As with any CM, there are some specific and some more general limitations [6]. First, since z-scores have no clear boundaries, interpretation of z-score-based CM is difficult and not intuitive. Interpretability and comprehensibility can be enhanced by transforming the PRO-CM, e.g., to a scale from 0 to 100 (T-score transformation). Other possible approaches, such as ranking or 5-star classification, have been excluded in advance, as these methods entail a loss of information [19, 35]. However, intuitive visualization formats are highly relevant for the presentation of health data, such as the PRO-CM, and need to be discussed in a separate study [57]. Next, ideally DW perfectly reflects the preferences of patients [19]. Approximating preferences from PRO is a strong assumption and is certainly not the same for all patients. However, without knowing the true preferences, it is difficult to evaluate otherwise. Further, in this study, a complete dataset without missing values from a clinical study was used. However, in most datasets, missing values are present for which appropriate imputation methods must be applied to avoid selection bias [35]. Lastly, we illustrated the benefits of a PRO-CM with available data from the PROMoting Quality study. For broad application and realizing full potential, cross-clinic PRO-data must be available nationwide. This underlines the urgency of advancing broader PRO-measurement and usage along the patient pathway, which, at least in Germany, is still in its infancy [5]. As is, the PRO-CM developed here will primarily be applied in the evaluation of clinical trials.
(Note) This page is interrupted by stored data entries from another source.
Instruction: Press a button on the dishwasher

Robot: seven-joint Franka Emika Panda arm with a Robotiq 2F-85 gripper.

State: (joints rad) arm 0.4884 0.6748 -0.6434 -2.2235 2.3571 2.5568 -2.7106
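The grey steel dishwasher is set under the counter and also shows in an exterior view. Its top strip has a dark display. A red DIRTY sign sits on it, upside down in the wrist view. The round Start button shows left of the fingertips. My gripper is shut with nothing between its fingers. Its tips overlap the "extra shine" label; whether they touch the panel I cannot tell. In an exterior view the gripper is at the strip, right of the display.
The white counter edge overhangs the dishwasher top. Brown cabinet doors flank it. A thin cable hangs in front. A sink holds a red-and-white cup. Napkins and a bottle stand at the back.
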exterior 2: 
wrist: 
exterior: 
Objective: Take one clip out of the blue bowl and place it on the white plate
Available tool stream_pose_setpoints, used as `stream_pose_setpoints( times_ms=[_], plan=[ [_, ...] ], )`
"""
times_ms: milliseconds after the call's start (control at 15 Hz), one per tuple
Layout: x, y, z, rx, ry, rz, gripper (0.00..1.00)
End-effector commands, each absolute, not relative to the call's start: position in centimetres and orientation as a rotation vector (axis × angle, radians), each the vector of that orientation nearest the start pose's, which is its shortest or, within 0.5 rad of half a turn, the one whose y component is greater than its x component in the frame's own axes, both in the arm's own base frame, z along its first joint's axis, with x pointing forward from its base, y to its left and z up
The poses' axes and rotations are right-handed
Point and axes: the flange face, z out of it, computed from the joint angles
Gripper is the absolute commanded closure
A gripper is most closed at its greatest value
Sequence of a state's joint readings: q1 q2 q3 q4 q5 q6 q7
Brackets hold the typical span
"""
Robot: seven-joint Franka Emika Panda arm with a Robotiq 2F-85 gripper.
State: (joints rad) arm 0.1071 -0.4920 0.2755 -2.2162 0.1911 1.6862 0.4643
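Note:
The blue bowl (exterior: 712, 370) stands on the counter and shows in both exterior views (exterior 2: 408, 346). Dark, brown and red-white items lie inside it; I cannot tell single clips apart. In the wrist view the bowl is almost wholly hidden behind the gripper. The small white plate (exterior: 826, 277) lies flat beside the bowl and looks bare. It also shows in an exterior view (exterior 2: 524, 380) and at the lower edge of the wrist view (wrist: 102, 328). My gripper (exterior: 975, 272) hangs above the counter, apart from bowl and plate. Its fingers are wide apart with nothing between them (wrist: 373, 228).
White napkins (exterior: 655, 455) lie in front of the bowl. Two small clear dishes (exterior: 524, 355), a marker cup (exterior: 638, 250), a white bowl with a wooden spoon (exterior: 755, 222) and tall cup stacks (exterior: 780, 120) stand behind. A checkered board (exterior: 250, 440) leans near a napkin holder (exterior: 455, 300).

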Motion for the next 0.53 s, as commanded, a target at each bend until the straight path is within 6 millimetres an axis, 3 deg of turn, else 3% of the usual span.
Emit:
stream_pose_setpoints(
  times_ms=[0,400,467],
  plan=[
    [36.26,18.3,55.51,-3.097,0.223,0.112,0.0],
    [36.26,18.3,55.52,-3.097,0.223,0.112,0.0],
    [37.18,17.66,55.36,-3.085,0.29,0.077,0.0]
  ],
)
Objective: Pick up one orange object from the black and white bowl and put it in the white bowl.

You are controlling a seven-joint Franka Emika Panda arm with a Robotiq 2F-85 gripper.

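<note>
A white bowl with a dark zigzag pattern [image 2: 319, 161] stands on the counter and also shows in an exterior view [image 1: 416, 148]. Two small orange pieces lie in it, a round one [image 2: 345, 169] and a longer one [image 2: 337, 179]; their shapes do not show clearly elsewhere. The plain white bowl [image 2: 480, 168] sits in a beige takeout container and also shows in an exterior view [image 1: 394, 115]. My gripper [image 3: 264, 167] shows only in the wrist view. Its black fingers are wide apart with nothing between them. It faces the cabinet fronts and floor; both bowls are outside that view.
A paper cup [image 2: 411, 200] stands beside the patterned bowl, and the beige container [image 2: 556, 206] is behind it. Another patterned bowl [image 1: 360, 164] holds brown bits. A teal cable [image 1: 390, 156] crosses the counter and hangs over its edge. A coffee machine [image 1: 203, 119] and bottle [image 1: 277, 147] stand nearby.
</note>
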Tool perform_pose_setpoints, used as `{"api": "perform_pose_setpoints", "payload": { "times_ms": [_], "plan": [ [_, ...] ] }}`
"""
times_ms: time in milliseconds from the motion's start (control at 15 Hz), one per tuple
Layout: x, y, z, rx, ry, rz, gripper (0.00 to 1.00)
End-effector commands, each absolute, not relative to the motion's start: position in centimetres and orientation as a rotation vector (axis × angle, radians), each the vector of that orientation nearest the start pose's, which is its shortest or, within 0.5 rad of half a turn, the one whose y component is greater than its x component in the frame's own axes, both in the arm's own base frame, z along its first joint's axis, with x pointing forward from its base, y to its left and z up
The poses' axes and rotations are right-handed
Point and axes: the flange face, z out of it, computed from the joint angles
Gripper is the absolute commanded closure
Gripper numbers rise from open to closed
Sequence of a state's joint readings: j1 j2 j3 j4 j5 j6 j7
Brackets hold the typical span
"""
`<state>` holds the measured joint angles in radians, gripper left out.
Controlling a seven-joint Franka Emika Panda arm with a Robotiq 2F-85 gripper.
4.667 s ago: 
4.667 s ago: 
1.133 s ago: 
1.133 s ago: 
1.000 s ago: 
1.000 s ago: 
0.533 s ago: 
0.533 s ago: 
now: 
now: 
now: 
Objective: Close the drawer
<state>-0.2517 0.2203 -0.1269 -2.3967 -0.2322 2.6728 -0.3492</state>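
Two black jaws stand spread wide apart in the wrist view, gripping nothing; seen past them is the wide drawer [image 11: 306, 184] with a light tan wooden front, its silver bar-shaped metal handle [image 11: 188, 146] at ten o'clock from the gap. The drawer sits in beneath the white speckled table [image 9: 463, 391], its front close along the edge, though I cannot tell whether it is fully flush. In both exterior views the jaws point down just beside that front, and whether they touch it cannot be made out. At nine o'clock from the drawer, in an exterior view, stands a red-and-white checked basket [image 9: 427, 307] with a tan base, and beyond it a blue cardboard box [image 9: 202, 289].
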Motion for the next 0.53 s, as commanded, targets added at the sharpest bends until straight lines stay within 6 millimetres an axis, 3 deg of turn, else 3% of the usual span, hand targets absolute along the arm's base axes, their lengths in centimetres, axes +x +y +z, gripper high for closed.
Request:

Generally, opaque construction methods or individual components of poor quality can cause misinterpretation and, hence, mislead patients or trigger overly simplistic treatment, management. or policy decisions [19, 24]. When the construction methodology and its robustness are not transparently displayed, CM can easily and intentionally be skewed [6]. They can be misused for individual goals and purposes if intentionally formed for specific desired policies. It can lead to disguising very poor performance in one dimension by better performance in another and, hence, complicates the task of making targeted interventions to improve individual dimensions [6, 17]. Since a specific weighting of the underlying indicators is applied, conflicts might appear with different preferences of patients and admitting physicians [3, 59]. Although the threats and problems are widely known, CMs are often presented without going into more detail about the development process [6]. In this study, we addressed these problems and enable replicability by justifying each step in the development.

Conclusion

We provide a transparent, stepwise development approach for a multidimensional PRO-CM that can effectively capture quality variations in orthopedic surgery. Combining multiple PRO provides a simplified but holistic picture of patients’ health status while single PRO only provides information about a specific dimension. By reducing information overload, using a PRO-CM can enhance the benefits of quality transparency. However, to avoid misleading of policy, treatment, or provider decisions, the development methodology of a PRO-CM, as presented here, needs to be justified and transparent to ensure that the composite is comprehensible and replicable. Only in this way can the known problems of CM be counteracted and their full potential unfolded, which should serve one thing above all else, the promotion of quality in healthcare.